One may wonder about the source of this perfection. Mystics have given different answers regarding the provenance of their experience. Haydar’s Youtube report should not be overburdened by philosophical exegesis, though. One may be satistfied with her charming avowal: “For me this just happens to be what makes me happy …” (M.H.) Yet, the philosophical challenge remains. Looking at the performative drama facing the reader one particular feature catches the eye. Beauty, purity and perfection stand in an inverse relationship to the all-encompassing negative power of “consumerist society, where our bodies literally can be bought and sold” (M.H.) One is reminded of Friedrich Hölderlin’s verse
But where is danger,
A rescuing element grows as well.3
This is the sublime side of the inverse relationship; there is a more problematic side too. The exalted stance is a backlash against a state of affairs that is painted in the darkest possible colors. Could it be that a vilification of the status quo serves as a stepping stone enabeling the upturn?
(3) Down to Earth
My remarks are not intended as a criticism of M. Haydar’s description of her spiritual practice. They try to spell out a feature common to, if I may say so, consumer Platonism, i.e. the employment of the dualistic framework of matter against spirit in guiding one’s everyday pursuits. Not that there is something wrong with this approach. (It’s not the kind of conduct that a person can, in the ordinary sense, be right or wrong about.) My aim is to emphasize an unescapable tension inherent in this kind of setup. If, in a first step, the transition from “a piece of meat” to a pure form of existence is regarded as a qualitative jump, a problem arises on the way back. One option is to stick to the dichotomy, in which case reversing the direction amounts to backsliding into an oppressive state.

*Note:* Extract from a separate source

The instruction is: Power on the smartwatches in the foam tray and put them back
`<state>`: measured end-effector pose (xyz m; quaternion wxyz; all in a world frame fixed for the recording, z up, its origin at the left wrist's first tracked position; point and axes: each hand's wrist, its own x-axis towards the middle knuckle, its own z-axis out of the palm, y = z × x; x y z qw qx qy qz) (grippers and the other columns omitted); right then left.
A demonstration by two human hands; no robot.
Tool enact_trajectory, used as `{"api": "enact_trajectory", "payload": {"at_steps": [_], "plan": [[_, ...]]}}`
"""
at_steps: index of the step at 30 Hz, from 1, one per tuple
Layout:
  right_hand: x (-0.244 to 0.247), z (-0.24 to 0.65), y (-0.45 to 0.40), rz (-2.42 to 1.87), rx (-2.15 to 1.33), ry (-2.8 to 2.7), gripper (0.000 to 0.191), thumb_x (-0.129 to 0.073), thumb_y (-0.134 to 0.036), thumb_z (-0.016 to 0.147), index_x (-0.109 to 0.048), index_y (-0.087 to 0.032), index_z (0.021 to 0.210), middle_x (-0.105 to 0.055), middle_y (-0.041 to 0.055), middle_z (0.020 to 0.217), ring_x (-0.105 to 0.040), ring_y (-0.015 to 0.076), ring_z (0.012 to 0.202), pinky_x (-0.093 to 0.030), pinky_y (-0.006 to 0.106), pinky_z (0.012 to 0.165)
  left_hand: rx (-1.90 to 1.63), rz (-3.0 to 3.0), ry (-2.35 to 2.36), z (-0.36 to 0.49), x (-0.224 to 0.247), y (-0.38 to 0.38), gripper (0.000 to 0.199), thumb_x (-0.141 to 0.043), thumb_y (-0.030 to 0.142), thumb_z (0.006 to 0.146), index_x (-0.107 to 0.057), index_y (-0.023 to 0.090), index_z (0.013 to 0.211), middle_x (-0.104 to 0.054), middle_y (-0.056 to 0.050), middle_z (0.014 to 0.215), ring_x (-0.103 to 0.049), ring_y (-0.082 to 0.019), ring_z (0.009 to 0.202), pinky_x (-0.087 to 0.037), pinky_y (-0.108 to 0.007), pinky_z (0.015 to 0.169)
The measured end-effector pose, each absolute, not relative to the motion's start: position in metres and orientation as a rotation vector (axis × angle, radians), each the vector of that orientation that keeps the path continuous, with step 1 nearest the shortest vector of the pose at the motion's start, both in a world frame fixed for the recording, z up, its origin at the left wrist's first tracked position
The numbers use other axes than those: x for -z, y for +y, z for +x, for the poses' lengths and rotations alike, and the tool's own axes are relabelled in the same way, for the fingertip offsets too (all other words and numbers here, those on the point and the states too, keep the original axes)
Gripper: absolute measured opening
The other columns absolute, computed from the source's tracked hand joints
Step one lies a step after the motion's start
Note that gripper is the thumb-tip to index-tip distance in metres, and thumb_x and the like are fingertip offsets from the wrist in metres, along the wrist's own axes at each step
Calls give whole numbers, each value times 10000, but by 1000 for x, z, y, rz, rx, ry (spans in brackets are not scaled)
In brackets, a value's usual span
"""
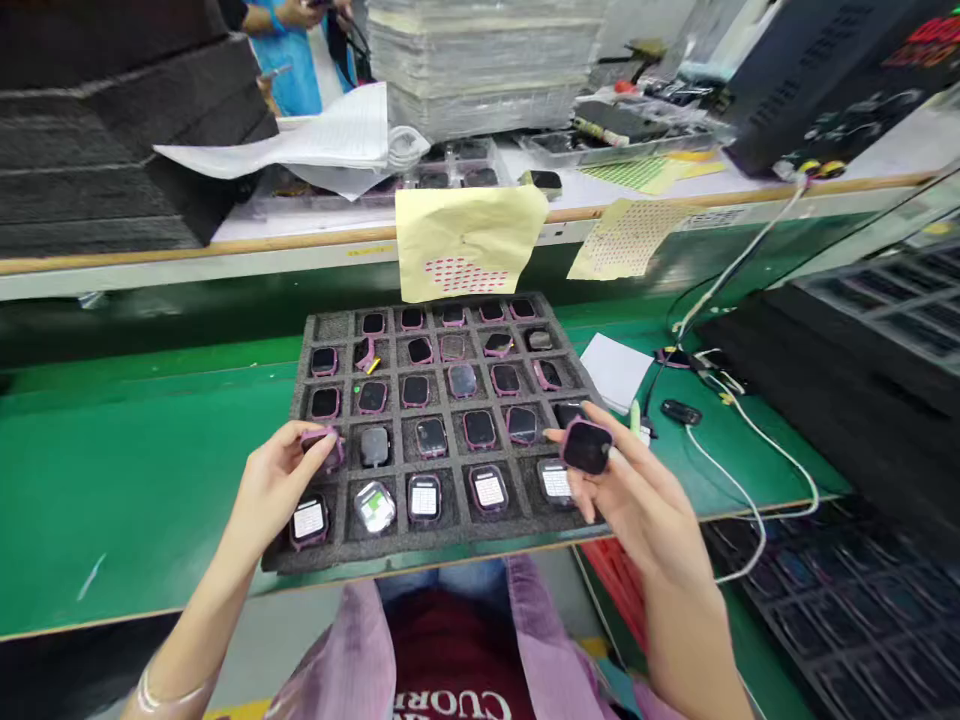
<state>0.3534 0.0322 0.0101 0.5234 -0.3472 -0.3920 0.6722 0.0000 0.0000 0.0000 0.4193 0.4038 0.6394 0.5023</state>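
A dark foam tray [397,468] with square compartments lies on the green bench in front of me, holding many purple-framed smartwatch bodies. Several in the nearest row show lit white screens, such as the watch [489,489]; most others are dark. My left hand [289,480] pinches a purple watch body [324,450] at the tray's left edge, partly covered by the fingers. Above the tray's right side, my right hand [630,480] holds another purple watch body [587,446], its dark screen facing up, between thumb and fingers.
Behind the tray runs a shelf [300,250] with papers, stacked clear trays [487,60] and a yellow sheet [469,245] hanging down. Black foam blocks [112,130] stand at left. White cables [739,490] and more foam trays [862,600] are at right. Another person works beyond the shelf.
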Motion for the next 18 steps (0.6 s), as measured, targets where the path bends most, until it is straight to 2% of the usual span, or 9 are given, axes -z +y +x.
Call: {"api": "enact_trajectory", "payload": {"at_steps": [3, 5, 9, 11, 14, 18], "plan": [[-4, 337, 34, -780, -1700, -955, 337, -653, -272, 867, -594, -257, 1198, -684, 105, 1054, -602, 133, 580, -481, 233, 469, -1276, 862, 1353, 27, -15, -14, 238, -679, 372, 799, -633, 156, 887, -661, -39, 809, -637, -185, 817, -484, -269, 729], [-3, 326, 35, -733, -1768, -951, 301, -684, -283, 835, -625, -253, 1129, -692, 90, 1007, -583, 120, 529, -470, 233, 450, -1281, 765, 1173, 45, -22, -19, 216, -651, 358, 824, -627, 154, 890, -631, -29, 796, -614, -151, 722, -480, -257, 674], [-2, 310, 34, -617, -1929, -922, 304, -672, -305, 838, -631, -254, 1135, -699, 82, 947, -572, 96, 449, -421, 195, 397, -1267, 637, 999, 77, -25, -17, 332, -616, 349, 851, -579, 158, 1121, -539, 5, 748, -512, -83, 579, -411, -208, 536], [-1, 306, 33, -561, -2004, -907, 305, -656, -305, 851, -632, -250, 1150, -700, 84, 947, -579, 93, 429, -401, 180, 376, -1215, 691, 995, 88, -22, -14, 416, -651, 320, 823, -534, 169, 1193, -504, 24, 738, -462, -57, 526, -354, -187, 479], [3, 303, 31, -520, -2065, -873, 311, -651, -284, 855, -633, -246, 1163, -702, 83, 940, -592, 98, 431, -401, 173, 362, -1084, 857, 1058, 99, -15, -13, 392, -638, 256, 819, -514, 184, 1183, -450, 67, 662, -373, -21, 420, -268, -173, 417], [8, 301, 29, -510, -2096, -847, 320, -655, -272, 848, -634, -240, 1166, -706, 86, 923, -598, 101, 436, -423, 172, 361, -1010, 1025, 1247, 107, -9, -15, 382, -575, 237, 839, -473, 206, 1206, -419, 87, 614, -373, -41, 406, -293, -175, 408]]}}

The second, more congenial, option is to revise the strict dualism once the sublime stance has been obtained. Reconsiderung the initial position may consequently change one’s assessment of the body involved. It can be seen as a medium to express a sublime experience. Rejecting materialism does not preclude the discovery of a transfigured body as the bearer of extra-physical qualities. What started as the point-blank rejection of a substantial grievance can then become an enlightended re-integration of the components previously ripped apart.
Negation of the status quo is turned into a re-negotiation of this point of departure. This, however, comes down to working with discounted versions of beauty, purity and perfection.